4. Materials and Methods

This retrospective analysis is restricted to data mined for statistical purposes and/or phenotype–genotype correlations from a total of genetically confirmed 561 patients with myotonic dystrophy. The study was approved by the Scientific and Ethics Committees of both centers, namely the Eginition University Hospital (No 515/05-10-2015) and “Aghia Sophia” Children’s Hospital (No 26935/19-12-2019). Since all data were de-identified and stored in an electronic file with numeric codes, no additional consent was required [37]. Molecular findings were provided by the 1st Department of Neurology (Neurogenetics Unit) and the Laboratory of Medical Genetics, both departments of the National and Kapodistrian University of Athens (NKUA). Informed consent for genetic analysis was provided either directly by all indiv37iduals tested (or their legal guardians) or through the referring clinicians.

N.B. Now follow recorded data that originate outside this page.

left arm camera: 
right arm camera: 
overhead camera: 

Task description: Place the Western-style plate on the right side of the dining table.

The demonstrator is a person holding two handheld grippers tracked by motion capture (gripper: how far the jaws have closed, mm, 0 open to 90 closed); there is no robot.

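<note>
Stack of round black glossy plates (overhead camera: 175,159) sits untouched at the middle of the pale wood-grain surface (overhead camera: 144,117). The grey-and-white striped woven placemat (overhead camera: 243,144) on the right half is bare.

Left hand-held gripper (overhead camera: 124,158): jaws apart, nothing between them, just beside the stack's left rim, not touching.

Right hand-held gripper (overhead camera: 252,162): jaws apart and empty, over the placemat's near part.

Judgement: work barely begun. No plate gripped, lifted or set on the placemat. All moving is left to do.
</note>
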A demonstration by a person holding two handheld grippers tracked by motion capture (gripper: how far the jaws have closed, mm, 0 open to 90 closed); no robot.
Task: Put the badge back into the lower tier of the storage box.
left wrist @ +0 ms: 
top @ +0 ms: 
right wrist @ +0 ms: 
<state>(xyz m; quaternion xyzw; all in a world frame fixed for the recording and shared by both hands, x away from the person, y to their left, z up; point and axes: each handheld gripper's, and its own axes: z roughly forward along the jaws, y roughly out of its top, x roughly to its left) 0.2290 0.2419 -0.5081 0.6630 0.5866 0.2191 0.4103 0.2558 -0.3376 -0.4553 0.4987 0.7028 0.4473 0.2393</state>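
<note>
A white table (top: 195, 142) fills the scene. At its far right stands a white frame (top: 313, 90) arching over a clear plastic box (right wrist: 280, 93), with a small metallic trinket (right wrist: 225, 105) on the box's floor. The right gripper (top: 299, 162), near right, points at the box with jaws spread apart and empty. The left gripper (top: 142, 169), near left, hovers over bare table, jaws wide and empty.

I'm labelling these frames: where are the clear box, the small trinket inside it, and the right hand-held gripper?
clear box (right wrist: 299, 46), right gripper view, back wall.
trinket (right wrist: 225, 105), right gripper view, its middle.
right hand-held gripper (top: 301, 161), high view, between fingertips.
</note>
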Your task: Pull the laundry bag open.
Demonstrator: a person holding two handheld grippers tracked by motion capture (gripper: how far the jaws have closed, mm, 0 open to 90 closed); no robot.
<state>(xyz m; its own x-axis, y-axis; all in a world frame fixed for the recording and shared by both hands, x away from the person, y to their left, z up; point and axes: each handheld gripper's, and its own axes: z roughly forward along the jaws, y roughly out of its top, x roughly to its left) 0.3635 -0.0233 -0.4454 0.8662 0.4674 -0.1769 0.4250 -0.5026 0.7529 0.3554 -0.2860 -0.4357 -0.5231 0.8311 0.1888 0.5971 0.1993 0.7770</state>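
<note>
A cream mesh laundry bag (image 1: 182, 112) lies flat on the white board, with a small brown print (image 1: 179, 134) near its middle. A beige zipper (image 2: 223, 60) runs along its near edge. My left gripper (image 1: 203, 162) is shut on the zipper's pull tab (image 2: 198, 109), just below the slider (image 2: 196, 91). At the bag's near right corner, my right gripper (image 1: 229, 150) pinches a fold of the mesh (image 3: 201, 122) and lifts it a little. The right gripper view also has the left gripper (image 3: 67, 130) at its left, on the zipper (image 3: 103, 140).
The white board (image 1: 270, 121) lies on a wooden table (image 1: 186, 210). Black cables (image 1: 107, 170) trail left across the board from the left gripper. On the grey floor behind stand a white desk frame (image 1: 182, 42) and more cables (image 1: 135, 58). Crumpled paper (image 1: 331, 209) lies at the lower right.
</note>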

Genotyping of CTG and CCTG repeat expansions in DMPK and CNBP genes, respectively, was based on the detection of repeats within the different size ranges rather than on the calculation of the exact number of repeats. A 2-step procedure was followed to include a first fluorescent polymerase chain reaction (haplotype PCR) and a second repeat-primed PCR (RP-PCR) [38]. Haplotyping allows the exclusion of expansions in the presence of two normal alleles as well as the detection of DMPK premutations or protomutations. DMPK alleles, with 36 up to 50 repeats, are termed as premutations, and from 51 up to 80 as protomutations. Samples with one allele were further analyzed with RP-PCR to evaluate the presence of larger expansions. In the case of CNBP, the detection of products over 550 bp reflects the presence of at least the lowest causative expansion of 75 repeats and is considered sufficient to set the diagnosis [39,40]. The first thirty samples of DM1 were genotyped for the CTG expansion using Southern blot analysis according to the procedure of Shelbourne et al. [41].

5. Statistical Analysis

Statistical analysis was performed using the statistical software STATA version 15.0 (Stata Corporation, College Station, TX, USA). Descriptive statistics were calculated for all variables. Number (Percentage) and Mean ± Standard Deviation (SD) or Median (IQR: 25th–75th) for categorical and continuous variables with normal or non-normal distribution, respectively. Mann–Whitney U test was used to compare the age of onset with the gender, the parental origin of expansion, and the year of diagnosis. A two-sided p-value < 0.05 was assigned as the threshold for statistically significant findings.